WHAT YOU SHOULD DO » Would you retype every line below without changing anything?

━━━ INPUT DATA

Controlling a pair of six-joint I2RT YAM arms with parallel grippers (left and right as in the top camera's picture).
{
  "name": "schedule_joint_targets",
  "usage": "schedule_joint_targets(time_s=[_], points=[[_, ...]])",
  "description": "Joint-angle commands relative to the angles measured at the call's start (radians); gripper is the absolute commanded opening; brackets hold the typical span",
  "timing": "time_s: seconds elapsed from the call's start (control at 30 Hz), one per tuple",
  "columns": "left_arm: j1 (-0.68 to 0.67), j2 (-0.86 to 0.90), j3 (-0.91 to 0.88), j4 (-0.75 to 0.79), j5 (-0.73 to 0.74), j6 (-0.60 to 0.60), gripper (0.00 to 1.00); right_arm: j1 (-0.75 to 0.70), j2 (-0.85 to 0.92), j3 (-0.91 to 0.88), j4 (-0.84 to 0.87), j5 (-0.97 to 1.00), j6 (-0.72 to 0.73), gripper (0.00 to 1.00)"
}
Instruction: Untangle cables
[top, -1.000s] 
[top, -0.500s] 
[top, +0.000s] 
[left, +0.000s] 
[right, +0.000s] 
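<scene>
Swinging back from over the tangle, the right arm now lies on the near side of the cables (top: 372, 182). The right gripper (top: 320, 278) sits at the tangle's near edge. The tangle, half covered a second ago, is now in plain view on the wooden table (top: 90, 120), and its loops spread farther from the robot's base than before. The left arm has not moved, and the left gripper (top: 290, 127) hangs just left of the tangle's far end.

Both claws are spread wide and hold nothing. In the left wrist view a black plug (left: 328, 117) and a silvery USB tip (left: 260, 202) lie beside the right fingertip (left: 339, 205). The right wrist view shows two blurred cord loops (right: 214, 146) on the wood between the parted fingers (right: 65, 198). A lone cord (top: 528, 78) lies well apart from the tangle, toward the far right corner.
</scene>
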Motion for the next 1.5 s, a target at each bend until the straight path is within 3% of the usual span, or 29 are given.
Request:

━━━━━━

WRITTEN SOLUTION »
Controlling a pair of six-joint I2RT YAM arms with parallel grippers (left and right as in the top camera's picture).
{
  "name": "schedule_joint_targets",
  "usage": "schedule_joint_targets(time_s=[_], points=[[_, ...]])",
  "description": "Joint-angle commands relative to the angles measured at the call's start (radians); gripper is the absolute commanded opening; brackets hold the typical span",
  "timing": "time_s: seconds elapsed from the call's start (control at 30 Hz), one per tuple",
  "columns": "left_arm: j1 (-0.68 to 0.67), j2 (-0.86 to 0.90), j3 (-0.91 to 0.88), j4 (-0.75 to 0.79), j5 (-0.73 to 0.74), j6 (-0.60 to 0.60), gripper (0.00 to 1.00); right_arm: j1 (-0.75 to 0.70), j2 (-0.85 to 0.92), j3 (-0.91 to 0.88), j4 (-0.84 to 0.87), j5 (-0.97 to 1.00), j6 (-0.72 to 0.73), gripper (0.00 to 1.00)"
}
Instruction: Untangle cables
[top, -1.000s] 
[top, -0.500s] 
[top, +0.000s] 
[left, +0.000s] 
[right, +0.000s] 
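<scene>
Swinging back from over the tangle, the right arm now lies on the near side of the cables (top: 372, 182). The right gripper (top: 320, 278) sits at the tangle's near edge. The tangle, half covered a second ago, is now in plain view on the wooden table (top: 90, 120), and its loops spread farther from the robot's base than before. The left arm has not moved, and the left gripper (top: 290, 127) hangs just left of the tangle's far end.

Both claws are spread wide and hold nothing. In the left wrist view a black plug (left: 328, 117) and a silvery USB tip (left: 260, 202) lie beside the right fingertip (left: 339, 205). The right wrist view shows two blurred cord loops (right: 214, 146) on the wood between the parted fingers (right: 65, 198). A lone cord (top: 528, 78) lies well apart from the tangle, toward the far right corner.
</scene>
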Motion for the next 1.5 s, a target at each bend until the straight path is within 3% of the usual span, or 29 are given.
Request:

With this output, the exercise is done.